Для начала настройте диодную лазерную систему на зеленую длину волны. Включите лазеры и дайте им прогреться в течение рекомендуемого времени. После того, как лазеры достигнут устойчивого состояния и стабилизируются, используйте измеритель мощности лазера для измерения выходной мощности лазеров.
Запишите значения мощности для каждой длины волны. После полной замены среды поместите луночную пластину, содержащую стволовые клетки, полученные из жировой ткани, встроенные в гидрогель, под диодную лазерную систему, облучайте гидрогели рассчитанным временем лазерного облучения для выбранной плавности на выбранной длине волны. Убедитесь, что каждая экспериментальная группа имеет необлученный контроль.
Инкубируйте культуральные планшеты при температуре 37 градусов Цельсия при добавлении 5% углекислого газа и влажности 85%. Далее раствор для восстановления ферментативных клеток разбавляют PBS в соотношении один к 20 для приготовления рабочего раствора.

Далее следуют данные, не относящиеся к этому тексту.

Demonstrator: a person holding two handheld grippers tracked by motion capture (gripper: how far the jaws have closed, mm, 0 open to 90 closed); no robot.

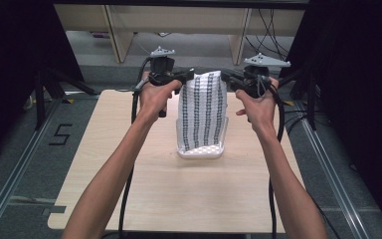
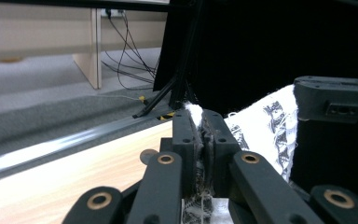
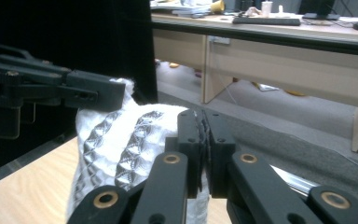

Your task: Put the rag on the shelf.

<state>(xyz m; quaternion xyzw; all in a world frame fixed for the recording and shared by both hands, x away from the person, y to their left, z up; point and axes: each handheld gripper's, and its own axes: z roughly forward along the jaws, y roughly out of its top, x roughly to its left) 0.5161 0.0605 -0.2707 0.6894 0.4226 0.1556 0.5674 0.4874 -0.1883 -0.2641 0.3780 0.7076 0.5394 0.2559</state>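
— Towel, white, dark-patterned: location?
— Hanging above the tabletop, lower end resting on it. Left hand-held gripper and right hand-held gripper are pinching its top corners.

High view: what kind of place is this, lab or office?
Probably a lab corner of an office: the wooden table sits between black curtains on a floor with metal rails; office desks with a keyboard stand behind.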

Добавьте 30 микролитров рабочего раствора в каждый гель или лунку, содержащую клетки, нуждающиеся в восстановлении.
Осторожно покачайте или покрутите пластину, чтобы обеспечить равномерное распределение раствора для восстановления. Инкубируйте планшет с восстановительным раствором в течение 45 минут. После инкубации осторожно извлеките планшет из инкубатора, центрифугируйте планшеты при 1,409G в течение пяти минут при температуре 20 градусов Цельсия, чтобы гранулировать клетки.
Далее осторожно выбросьте надосадочную жидкость, не потревожив клеточную гранулу. Пипетка 220 микролитров стерильного ПБС в гранулу. Обеспечьте тщательное перемешивание для получения однородной одноклеточной суспензии.
Стволовые клетки, полученные из жировой ткани, сохраняли округлую морфологию через 24 часа после посева и фотобиомодуляции. Клетки были разбросаны по всему гелю в виде одиночных клеток или в виноградоподобных кластерах. Морфология оставалась неизменной через 10 дней в 3D-культуре.